T.B.: I got very excited about John Lennon’s mission to learn how to sail in the spring of 1980. He bought a sailboat that spring and learned how to sail, and then he chartered a boat, a 43-foot Hinckley sloop, and was going to sail to Bermuda from Newport, Rhode Island. But the boat went through a storm over the Bermuda Triangle, and everybody got sick on the boat except for John because of his macrobiotic diet, which spared him. And at some point the captain, a man named Hank Halstead, was just too exhausted. He’d been sailing for 30 hours, and he went below and turned the ship over to novice sailor John Lennon. And John sailed for, the story goes, around seven hours through gale winds and high seas, singing. He claimed later that he channeled his Viking ancestors, and he sang filthy Liverpool shanties at the top of his lungs. He saved everybody’s life, and at the end of it, he genuinely felt immortal.

J.F.G.: That’s a remarkable story.

T.B.: This was a man who’d had a creative drought for around five years, and when he arrived in Bermuda, he wrote most of the songs in “Double Fantasy†in the next couple weeks. He just had a tremendous breakthrough. So, in the same way that you brought father and son onto this mission to steal those artifacts, I contrived to have Anton, my narrator, take part in this trip.

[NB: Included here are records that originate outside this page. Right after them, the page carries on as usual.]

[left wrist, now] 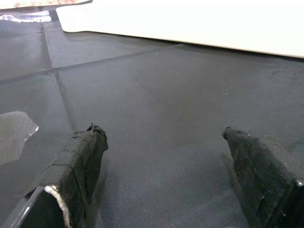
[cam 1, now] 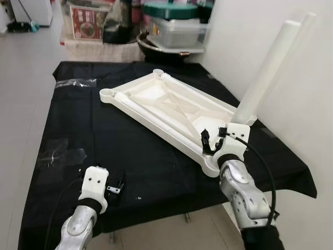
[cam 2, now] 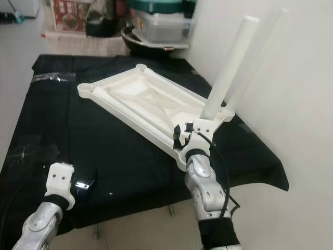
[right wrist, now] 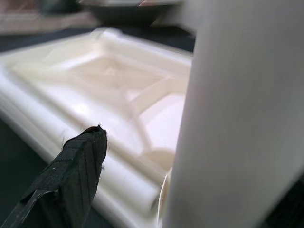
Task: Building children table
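The cream plastic child's tabletop (cam 1: 166,107) lies upside down on the black-draped surface (cam 1: 78,135), its long axis running from upper left to lower right; a white tubular leg (cam 1: 270,67) rises from its right corner, tilted right; right tool (cam 1: 214,139) grips the leg's base; left tool (left wrist: 166,156) gapes empty at lower left; clear plastic wrap (cam 1: 75,82) lies at upper left.

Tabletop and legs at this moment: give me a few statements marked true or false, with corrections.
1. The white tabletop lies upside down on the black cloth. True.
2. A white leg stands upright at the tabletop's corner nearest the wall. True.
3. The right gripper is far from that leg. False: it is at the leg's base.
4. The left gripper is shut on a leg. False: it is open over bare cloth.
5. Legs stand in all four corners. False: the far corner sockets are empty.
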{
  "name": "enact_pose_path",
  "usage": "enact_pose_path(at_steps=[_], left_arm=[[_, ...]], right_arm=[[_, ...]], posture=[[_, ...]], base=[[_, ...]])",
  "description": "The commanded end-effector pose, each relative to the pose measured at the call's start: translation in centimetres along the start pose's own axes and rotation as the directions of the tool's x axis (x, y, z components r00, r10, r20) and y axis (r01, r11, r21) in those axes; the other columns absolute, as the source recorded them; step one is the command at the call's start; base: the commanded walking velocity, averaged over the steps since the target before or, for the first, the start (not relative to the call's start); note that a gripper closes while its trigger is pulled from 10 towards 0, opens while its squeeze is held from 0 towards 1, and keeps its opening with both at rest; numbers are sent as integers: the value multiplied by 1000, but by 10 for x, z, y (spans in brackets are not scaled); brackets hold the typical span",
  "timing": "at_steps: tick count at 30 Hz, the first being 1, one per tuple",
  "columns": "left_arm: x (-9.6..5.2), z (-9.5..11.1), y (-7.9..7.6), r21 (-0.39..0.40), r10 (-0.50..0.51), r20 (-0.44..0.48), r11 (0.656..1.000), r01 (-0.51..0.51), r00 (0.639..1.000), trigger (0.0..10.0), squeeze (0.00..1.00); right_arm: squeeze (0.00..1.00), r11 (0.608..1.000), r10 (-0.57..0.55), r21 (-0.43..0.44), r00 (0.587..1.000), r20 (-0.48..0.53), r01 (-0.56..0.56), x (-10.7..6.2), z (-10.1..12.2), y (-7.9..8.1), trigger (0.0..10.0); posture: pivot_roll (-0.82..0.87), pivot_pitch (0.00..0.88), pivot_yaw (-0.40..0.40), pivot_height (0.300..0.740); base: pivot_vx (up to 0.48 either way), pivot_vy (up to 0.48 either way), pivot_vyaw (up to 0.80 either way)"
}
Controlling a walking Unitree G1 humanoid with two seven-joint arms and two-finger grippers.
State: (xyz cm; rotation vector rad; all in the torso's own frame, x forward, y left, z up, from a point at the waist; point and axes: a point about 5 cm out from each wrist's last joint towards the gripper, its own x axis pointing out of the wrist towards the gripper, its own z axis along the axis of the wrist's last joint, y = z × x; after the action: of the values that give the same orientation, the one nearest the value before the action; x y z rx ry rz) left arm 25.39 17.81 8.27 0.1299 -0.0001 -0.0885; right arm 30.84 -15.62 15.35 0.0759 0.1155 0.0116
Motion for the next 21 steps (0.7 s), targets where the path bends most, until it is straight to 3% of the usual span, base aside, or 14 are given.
enact_pose_path(at_steps=[1, 2, 3, 4, 6, 8, 10, 14, 15, 20, 21], left_arm=[[-3, -5, 1, 2, -5, -28, 1000, 5, 1000, 10000, 0], [-3, -5, 1, 3, -5, -29, 1000, 5, 1000, 10000, 0], [-3, -5, 1, 3, -5, -29, 1000, 5, 1000, 10000, 0], [-3, -6, 2, 4, -6, -31, 1000, 6, 1000, 10000, 0], [-3, -6, 2, 4, -6, -31, 1000, 6, 1000, 10000, 0], [-2, -6, 3, 6, -8, -33, 1000, 8, 999, 10000, 0], [-1, -6, 3, 7, -10, -33, 1000, 11, 999, 10000, 0], [-1, -6, 3, 8, -10, -32, 1000, 11, 999, 10000, 0], [-1, -6, 3, 8, -11, -32, 1000, 11, 999, 10000, 0], [0, -5, 3, 9, -11, -29, 1000, 11, 1000, 10000, 0], [0, -5, 3, 10, -9, -28, 1000, 9, 1000, 10000, 0]], right_arm=[[1000, 992, 127, 12, 987, -95, -127, -10, -10, 10, 10000], [647, 984, 174, 0, 974, -142, -176, -18, -15, 9, 10000], [647, 984, 174, 0, 974, -142, -176, -18, -15, 9, 10000], [0, 980, 186, -30, 963, -195, -195, -25, -20, 6, 10000], [0, 980, 186, -30, 963, -195, -195, -25, -20, 6, 10000], [0, 983, 109, -114, 954, -281, -146, -31, -29, -7, 10000], [0, 983, 85, -126, 933, -351, -137, -30, -35, -11, 10000], [0, 978, 113, -126, 934, -340, -165, -29, -30, -6, 10000], [0, 966, 195, -113, 940, -279, -234, -31, -22, 2, 10000], [0, 954, 249, -136, 958, -143, -269, -33, -5, 16, 10000], [0, 944, 263, -182, 961, -86, -275, -33, 2, 18, 10000]], posture=[[83, 0, -135, 740], [75, 0, -131, 740], [75, 0, -131, 740], [68, 0, -129, 740], [68, 0, -129, 740], [59, 0, -124, 740], [60, 0, -123, 740], [58, 0, -121, 740], [57, 0, -120, 740], [62, 0, -122, 740], [61, 0, -123, 740]], base=[[0, 0, 0], [0, 0, 0], [0, 0, 0], [0, 0, 0], [0, 0, 0], [0, 0, 0], [0, 0, 0], [0, 0, 0], [0, 0, 0], [0, 0, 0], [0, 0, 0]])
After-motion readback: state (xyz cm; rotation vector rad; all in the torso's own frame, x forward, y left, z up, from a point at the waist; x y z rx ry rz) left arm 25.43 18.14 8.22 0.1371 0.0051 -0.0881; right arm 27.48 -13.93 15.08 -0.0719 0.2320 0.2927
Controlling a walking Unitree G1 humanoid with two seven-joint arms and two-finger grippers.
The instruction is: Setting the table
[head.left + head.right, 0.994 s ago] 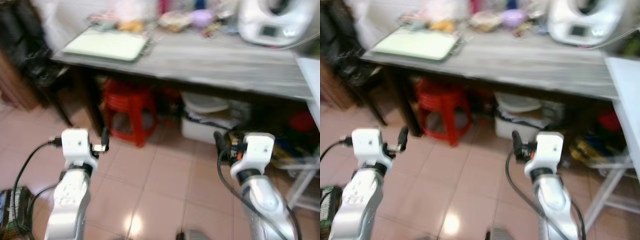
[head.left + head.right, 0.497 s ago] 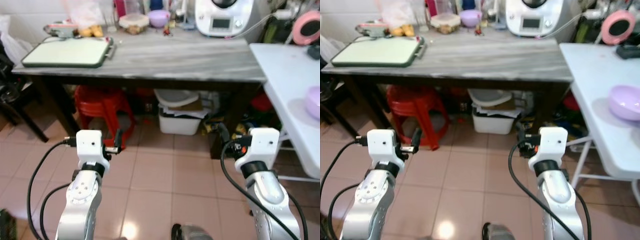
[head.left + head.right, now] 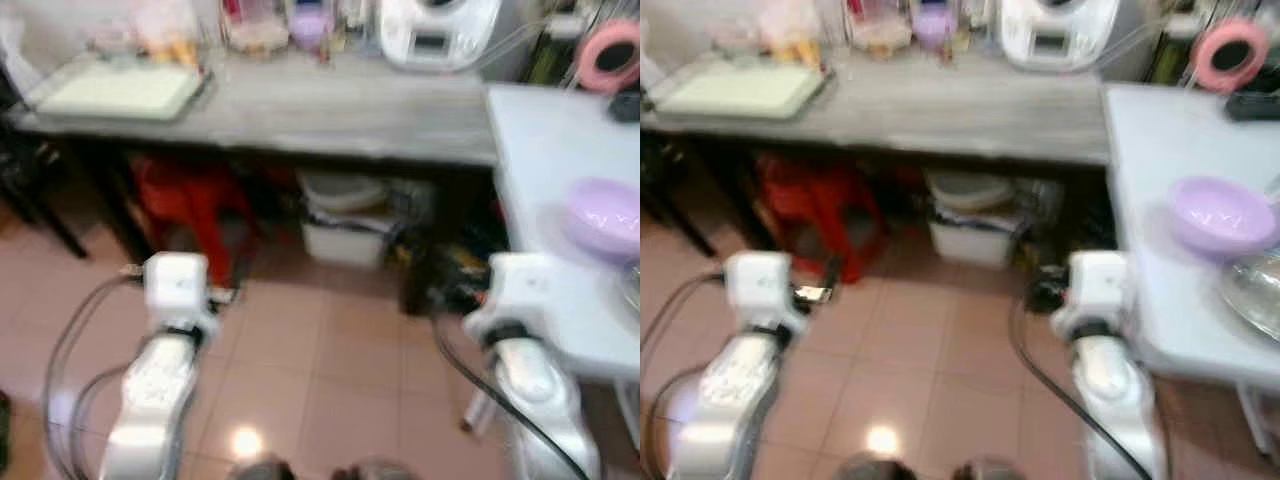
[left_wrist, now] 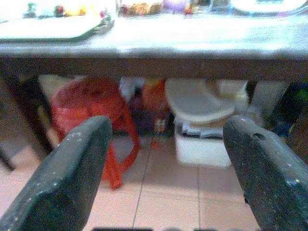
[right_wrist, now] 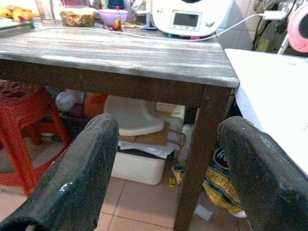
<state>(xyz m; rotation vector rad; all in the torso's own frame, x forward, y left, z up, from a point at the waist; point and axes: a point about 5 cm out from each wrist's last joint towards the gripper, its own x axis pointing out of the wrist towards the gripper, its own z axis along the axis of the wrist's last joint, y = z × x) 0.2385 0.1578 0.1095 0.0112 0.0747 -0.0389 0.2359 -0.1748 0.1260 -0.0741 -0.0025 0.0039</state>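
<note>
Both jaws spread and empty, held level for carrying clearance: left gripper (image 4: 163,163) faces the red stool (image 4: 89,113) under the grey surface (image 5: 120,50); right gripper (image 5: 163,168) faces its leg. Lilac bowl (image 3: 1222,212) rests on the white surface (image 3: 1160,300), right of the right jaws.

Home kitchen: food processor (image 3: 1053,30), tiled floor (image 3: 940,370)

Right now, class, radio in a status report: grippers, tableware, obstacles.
Left gripper and right gripper open, empty. Purple bowl on white table, untouched. Grey table ahead.
</note>
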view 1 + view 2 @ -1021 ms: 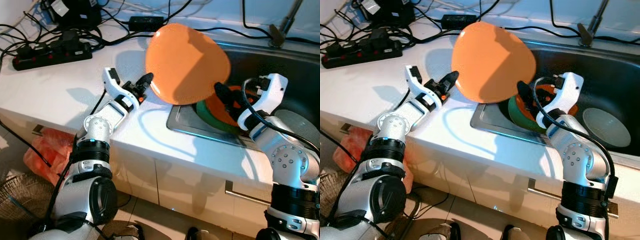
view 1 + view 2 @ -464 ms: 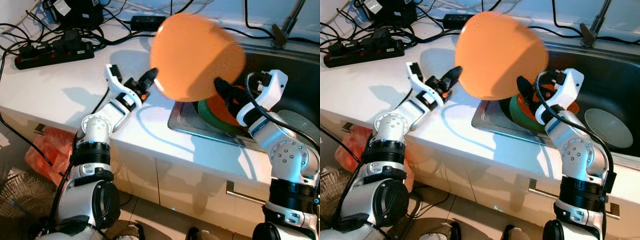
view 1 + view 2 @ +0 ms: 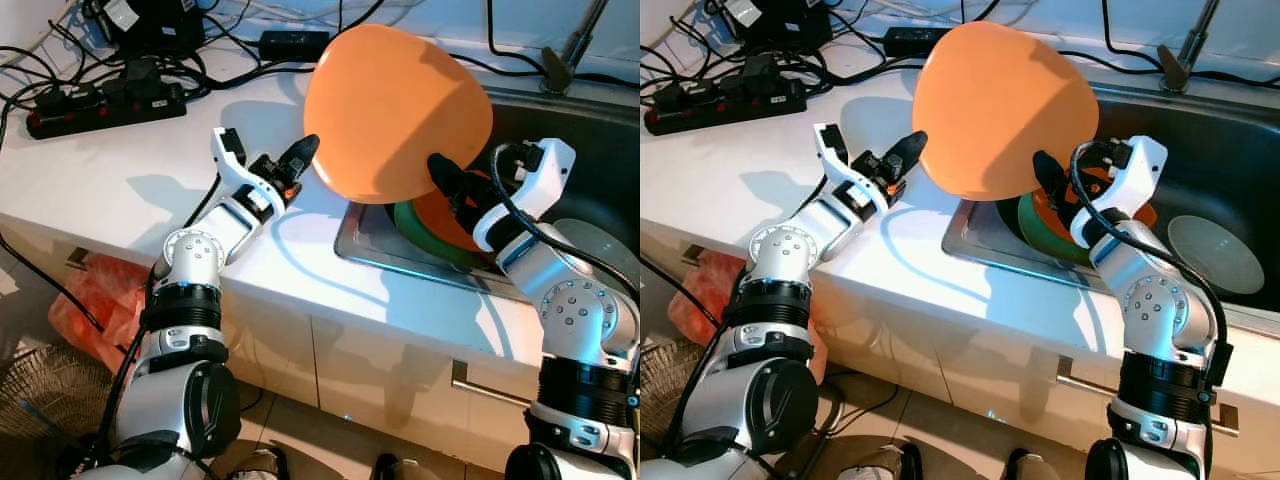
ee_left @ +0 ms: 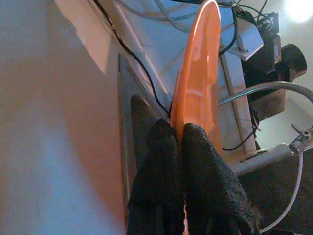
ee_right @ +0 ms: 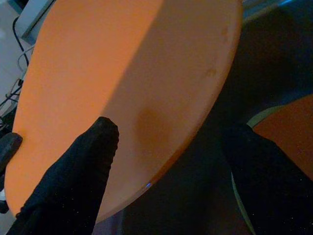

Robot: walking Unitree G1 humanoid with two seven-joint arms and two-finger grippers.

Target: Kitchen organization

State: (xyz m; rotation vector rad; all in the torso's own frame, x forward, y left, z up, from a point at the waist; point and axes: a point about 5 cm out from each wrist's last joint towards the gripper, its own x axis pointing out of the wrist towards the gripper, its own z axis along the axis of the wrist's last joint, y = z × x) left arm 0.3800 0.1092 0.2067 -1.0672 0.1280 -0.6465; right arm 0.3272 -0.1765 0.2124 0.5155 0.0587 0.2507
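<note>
Left wrist view, left tool (image 4: 183,134) pinching orange plate (image 4: 198,83)

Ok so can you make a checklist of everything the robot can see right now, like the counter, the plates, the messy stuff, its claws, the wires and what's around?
Surface: white counter, steel sink set into it.
Job's things: big orange plate held up on edge above the sink's rim; green dish with an orange one stacked in the sink; grey plate on the sink floor.
Clutter: nothing seen.
Grippers: left gripper pinches the plate's edge; right gripper open by its other edge.
Cables: power strip and black leads at the back.
Surroundings: orange bag on the floor, faucet.
</note>
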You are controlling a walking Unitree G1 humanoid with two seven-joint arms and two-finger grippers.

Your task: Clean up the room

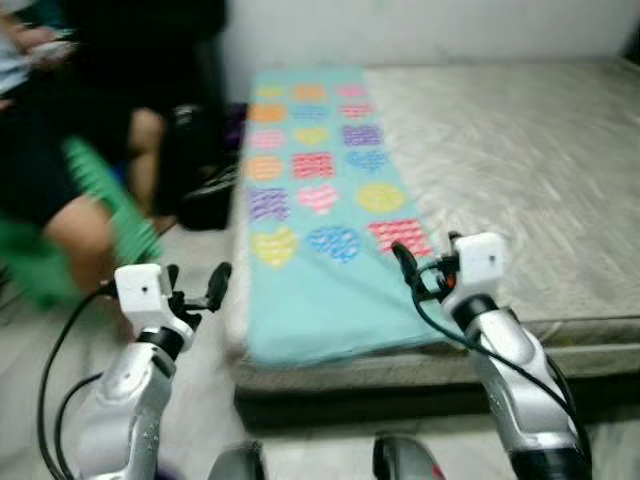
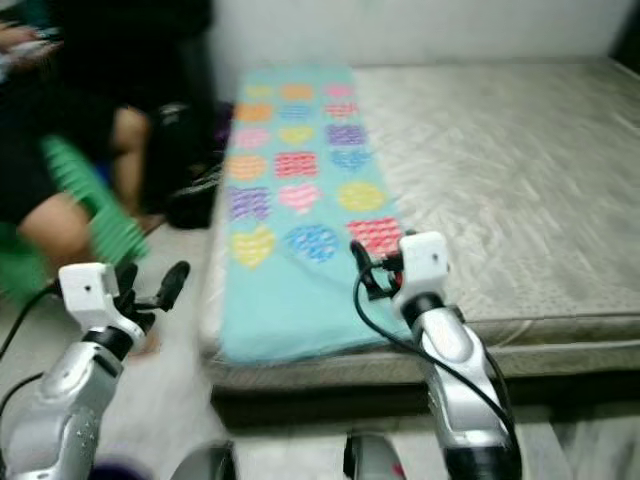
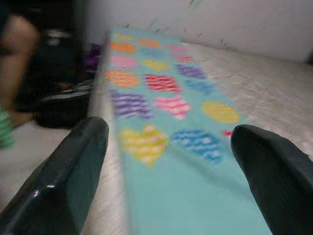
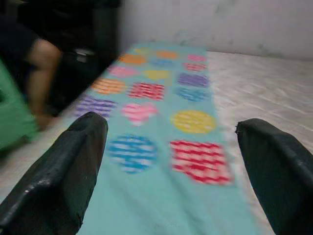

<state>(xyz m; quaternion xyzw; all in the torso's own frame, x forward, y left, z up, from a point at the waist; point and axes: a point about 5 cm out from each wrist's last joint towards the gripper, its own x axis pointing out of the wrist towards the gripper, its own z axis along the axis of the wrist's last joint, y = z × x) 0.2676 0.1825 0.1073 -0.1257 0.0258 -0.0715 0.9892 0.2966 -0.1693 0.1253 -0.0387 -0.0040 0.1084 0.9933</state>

J.F.G.: And Anton is having some struggles with his relationship with his own father, Buddy the talk-show host. But meanwhile, this episode in which John Lennon navigates through a deadly storm must have been awfully cathartic for John because his own father was a deadbeat merchant seaman back in England, wasn’t he?

T.B.: Yes. John’s father had left him when he was 2, and was away for most of the next three or four years. And when he returned, he kidnapped John and took him to Blackpool for three weeks. Eventually, John had to choose between his mother and father, and ended up going back home with his mother. I think he had a great longing for his father, and there were lots of thoughts of what his father might be doing out on the sea, and I think it formed a big part of his desire to take this kind of a voyage.

J.F.G.: He went in search of his father and instead found himself.